Many department stores have the same setup. There is carefully laid out merchandise, relaxing ambience and an army of ready salespeople on the floor. And they are all too eager to sell you. When the salesperson approaches you and starts selling prematurely, your guard may go up because:
- You don’t know what you want yet
- You are still looking for ideas
- You are trying to understand what everything costs
- You want to experience the products first
- You don’t like sales pressure
The scenario is common not only in department stores but across industries. Salespeople are focused on selling. To the common salesperson, visitors look like buyers, regardless of where they are at in their mindset. Herein lies the problem with sales. They are always selling when people don’t like to be sold.
Selling does have its place, however, it comes at an appropriate time when the buyer is ready. Before this time, selling is the wrong tool to apply. It’s a mismatch of agendas. The buyer wants to feel comfortable and wants help buying. This means making it easy for them to get oriented with how your industry and products work. Then they want to be educated about the merits, shortfalls and comparisons between product offerings and your competition.

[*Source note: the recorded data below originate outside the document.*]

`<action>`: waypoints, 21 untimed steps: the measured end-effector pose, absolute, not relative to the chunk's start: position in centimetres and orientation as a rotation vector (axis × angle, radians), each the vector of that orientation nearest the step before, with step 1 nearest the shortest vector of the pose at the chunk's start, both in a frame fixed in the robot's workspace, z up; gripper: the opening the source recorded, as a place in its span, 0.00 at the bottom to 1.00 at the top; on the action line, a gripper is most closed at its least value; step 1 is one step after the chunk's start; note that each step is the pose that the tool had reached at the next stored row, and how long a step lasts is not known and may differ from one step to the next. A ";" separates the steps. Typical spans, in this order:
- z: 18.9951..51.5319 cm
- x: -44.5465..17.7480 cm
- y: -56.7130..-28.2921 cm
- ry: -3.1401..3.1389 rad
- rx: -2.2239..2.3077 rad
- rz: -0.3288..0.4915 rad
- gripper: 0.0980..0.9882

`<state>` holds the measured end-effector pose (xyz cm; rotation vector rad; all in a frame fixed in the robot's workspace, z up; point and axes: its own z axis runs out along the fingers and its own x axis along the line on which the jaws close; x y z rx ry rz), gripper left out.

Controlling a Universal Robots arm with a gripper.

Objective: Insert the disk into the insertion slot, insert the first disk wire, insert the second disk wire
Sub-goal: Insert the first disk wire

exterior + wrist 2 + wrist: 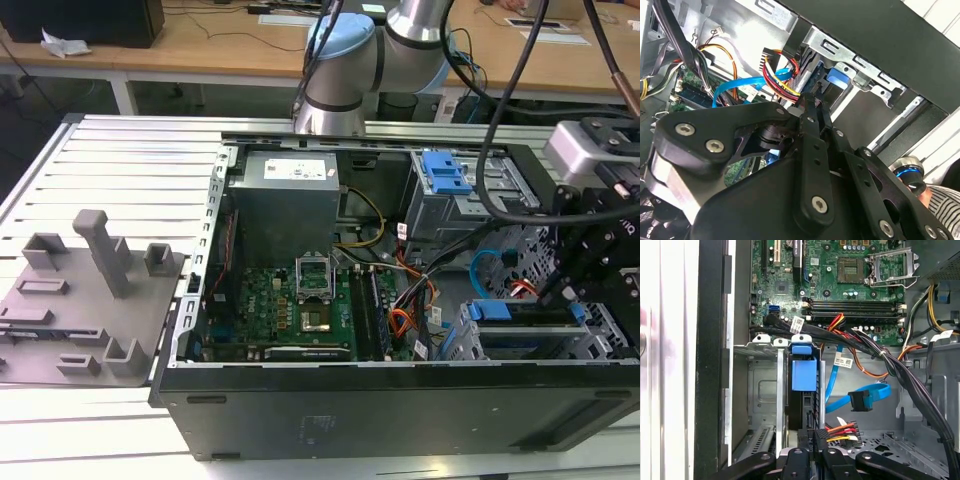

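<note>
One disk (804, 375) stands on edge inside the insertion slot (781, 385), its bright blue carrier showing between the cage's grey metal rails in the first wrist view. In the exterior view the slot sits in the corner of the open computer case (380, 410) nearest the camera, on that view's right.

The single hand (812, 435) is just beside the exposed end of the disk. Its two fingers (807, 117) are clenched close together on the black plug of one red, yellow and black wire bundle (842, 429). The plug appears to touch the disk's end, though the view is too crowded to tell whether it is seated.

One blue flat cable (875, 392) loops just beside the bundle, its black plug (860, 401) hanging free and apart from the disk.

Further out, one green motherboard (840, 285) lies on the case floor, with two empty sockets visible on it. One blue ribbed latch piece (445, 172) sits on the taller grey bay box (440, 215) behind the slot.

The case rests on a slatted metal tabletop (120, 160). Well apart from it, on the exterior view's left, lies one grey fixture plate (90, 300) carrying several raised blocks.
</note>
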<state>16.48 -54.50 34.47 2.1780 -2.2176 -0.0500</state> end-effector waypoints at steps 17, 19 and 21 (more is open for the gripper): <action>33.7 16.8 -54.5 -2.220 2.181 -0.060 0.07; 33.7 16.8 -54.5 -2.220 2.181 -0.060 0.07; 33.7 16.8 -54.5 -2.221 2.181 -0.061 0.08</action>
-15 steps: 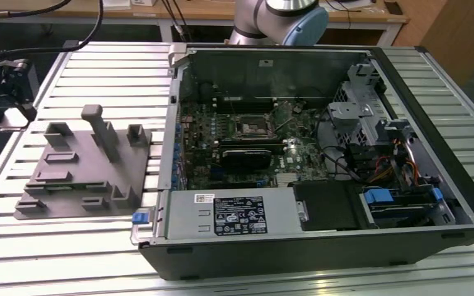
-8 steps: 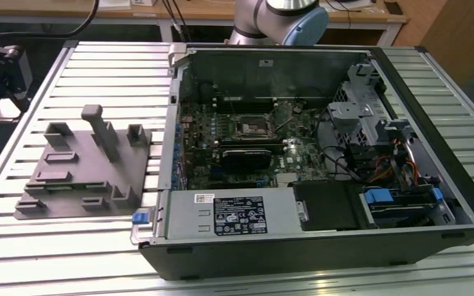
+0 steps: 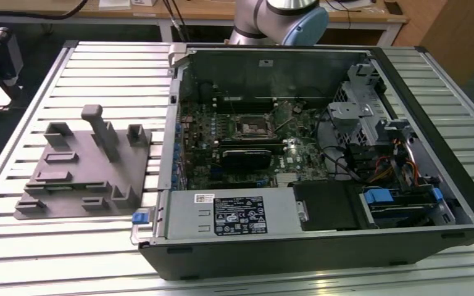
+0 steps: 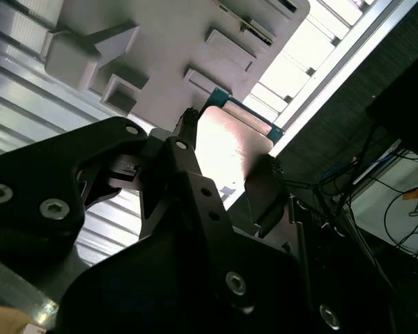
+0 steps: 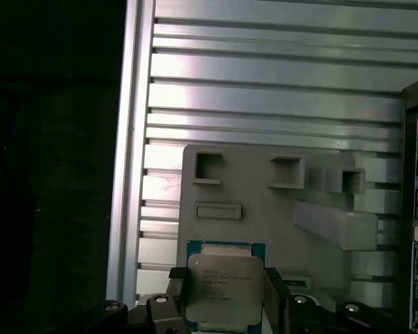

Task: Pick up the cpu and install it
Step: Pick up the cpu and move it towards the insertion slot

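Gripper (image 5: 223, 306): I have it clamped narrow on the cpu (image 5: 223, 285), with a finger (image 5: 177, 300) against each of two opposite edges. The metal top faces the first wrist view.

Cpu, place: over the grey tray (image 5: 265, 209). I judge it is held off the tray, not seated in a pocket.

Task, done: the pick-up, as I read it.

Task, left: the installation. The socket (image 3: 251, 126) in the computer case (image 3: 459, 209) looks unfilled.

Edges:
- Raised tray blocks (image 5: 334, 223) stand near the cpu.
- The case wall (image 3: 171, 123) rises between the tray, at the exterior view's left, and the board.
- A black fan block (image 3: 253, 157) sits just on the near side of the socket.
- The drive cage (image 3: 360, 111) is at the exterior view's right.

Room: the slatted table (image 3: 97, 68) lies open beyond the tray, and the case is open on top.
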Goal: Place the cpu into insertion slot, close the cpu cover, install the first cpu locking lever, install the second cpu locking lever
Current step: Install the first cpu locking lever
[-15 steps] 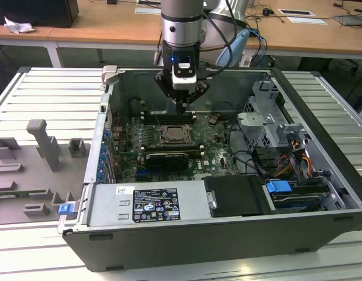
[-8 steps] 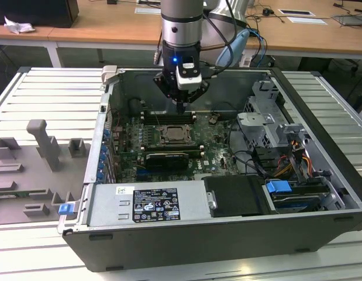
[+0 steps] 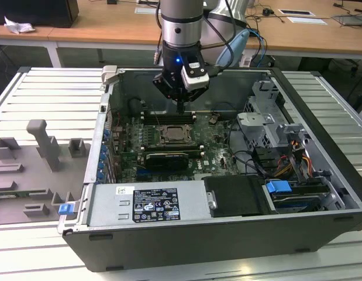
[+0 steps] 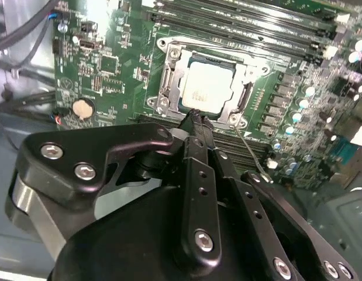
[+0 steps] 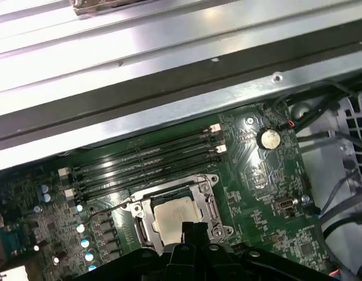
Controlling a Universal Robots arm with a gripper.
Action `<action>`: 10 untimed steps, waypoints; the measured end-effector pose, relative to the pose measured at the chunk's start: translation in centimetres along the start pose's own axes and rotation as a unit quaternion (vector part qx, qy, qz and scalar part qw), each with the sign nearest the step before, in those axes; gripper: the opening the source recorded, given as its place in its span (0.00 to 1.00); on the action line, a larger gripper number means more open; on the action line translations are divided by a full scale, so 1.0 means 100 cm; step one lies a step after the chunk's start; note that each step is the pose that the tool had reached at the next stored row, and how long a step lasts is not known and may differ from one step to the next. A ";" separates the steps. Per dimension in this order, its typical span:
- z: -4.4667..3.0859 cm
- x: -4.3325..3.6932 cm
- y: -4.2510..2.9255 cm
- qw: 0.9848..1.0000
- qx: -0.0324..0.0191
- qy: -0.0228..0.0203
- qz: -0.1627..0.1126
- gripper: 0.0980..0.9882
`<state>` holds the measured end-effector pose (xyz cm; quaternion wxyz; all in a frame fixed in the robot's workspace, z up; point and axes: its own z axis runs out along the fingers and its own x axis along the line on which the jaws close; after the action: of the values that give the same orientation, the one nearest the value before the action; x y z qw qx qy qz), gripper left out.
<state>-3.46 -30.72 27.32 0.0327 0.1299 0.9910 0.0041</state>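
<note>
The cpu lies flat in the socket on the green motherboard, its pale metal top showing through the square window of the cpu cover, which is down over it. A thin wire locking lever sticks out at an angle from one corner of the socket; it shows as well in the first wrist view. My gripper hangs just above the socket's near edge, black fingers pressed together with nothing between them. In the exterior view the gripper is over the socket. The cpu and cover also appear in the first wrist view.
Memory slots run along one side of the socket and a coin battery sits nearby. A black card lies in front of the socket. Drive cage and cables fill the exterior view's right; a grey fixture stands outside on the left.
</note>
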 end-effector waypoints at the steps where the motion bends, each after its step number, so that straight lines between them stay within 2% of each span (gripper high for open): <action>1: 0.0000 0.0000 0.0000 1.000 -0.001 0.000 -0.009 0.01; 5: 0.0001 0.0000 0.0000 0.999 -0.003 0.001 -0.049 0.01; 10: 0.0002 0.0000 0.0000 0.995 -0.006 0.002 -0.101 0.01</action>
<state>-3.47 -30.72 27.30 0.0321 0.0292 0.9990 0.0073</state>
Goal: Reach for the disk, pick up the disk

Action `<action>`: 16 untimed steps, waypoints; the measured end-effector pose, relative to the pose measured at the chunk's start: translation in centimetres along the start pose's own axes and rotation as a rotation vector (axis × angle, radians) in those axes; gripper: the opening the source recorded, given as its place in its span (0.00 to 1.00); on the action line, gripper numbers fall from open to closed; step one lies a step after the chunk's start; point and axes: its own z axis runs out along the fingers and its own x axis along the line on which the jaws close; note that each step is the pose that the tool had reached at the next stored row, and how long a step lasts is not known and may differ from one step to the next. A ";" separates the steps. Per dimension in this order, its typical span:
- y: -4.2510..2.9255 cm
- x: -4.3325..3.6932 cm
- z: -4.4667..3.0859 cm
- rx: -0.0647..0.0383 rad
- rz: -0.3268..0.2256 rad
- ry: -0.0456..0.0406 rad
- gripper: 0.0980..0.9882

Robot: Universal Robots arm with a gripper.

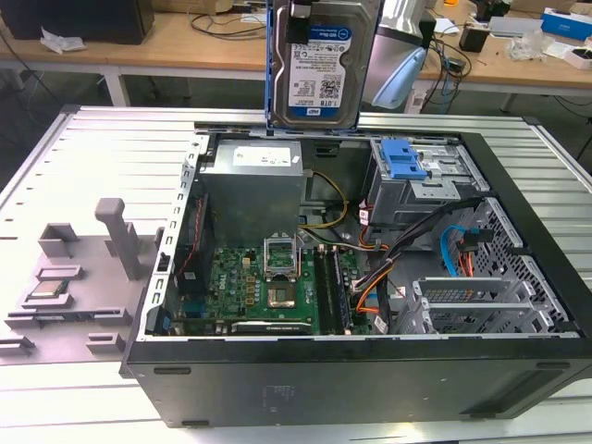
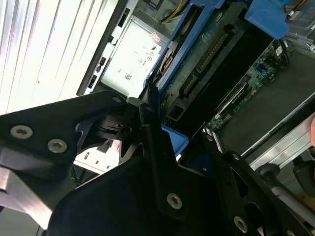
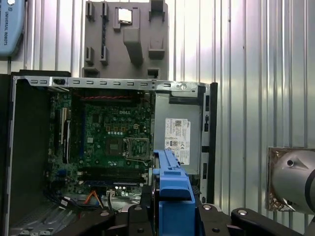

Selling prematurely is a misstep and often erodes trust quickly. The salesperson who is seeking to close has their place, but it is much later in the buyer’s process when they can actually be in a dialogue and mindset towards next steps with you. It is what we all feel when someone is not listening to us in a conversation and only pushes their own agenda.
Sales should be selling. That is their function. However, there needs to be a buying process which sets up the salesperson so that the conversations they do engage are relevant. It is a continuous process revolving around how the buyer comes to a place for the sales conversation to be relevant.
Think about your processes. How can your process provide value and confidence for buyers one step at a time? Are you introducing sales too early too often?
In our fast-moving world, trust can be built and destroyed quickly. Think it through to avoid missed opportunities.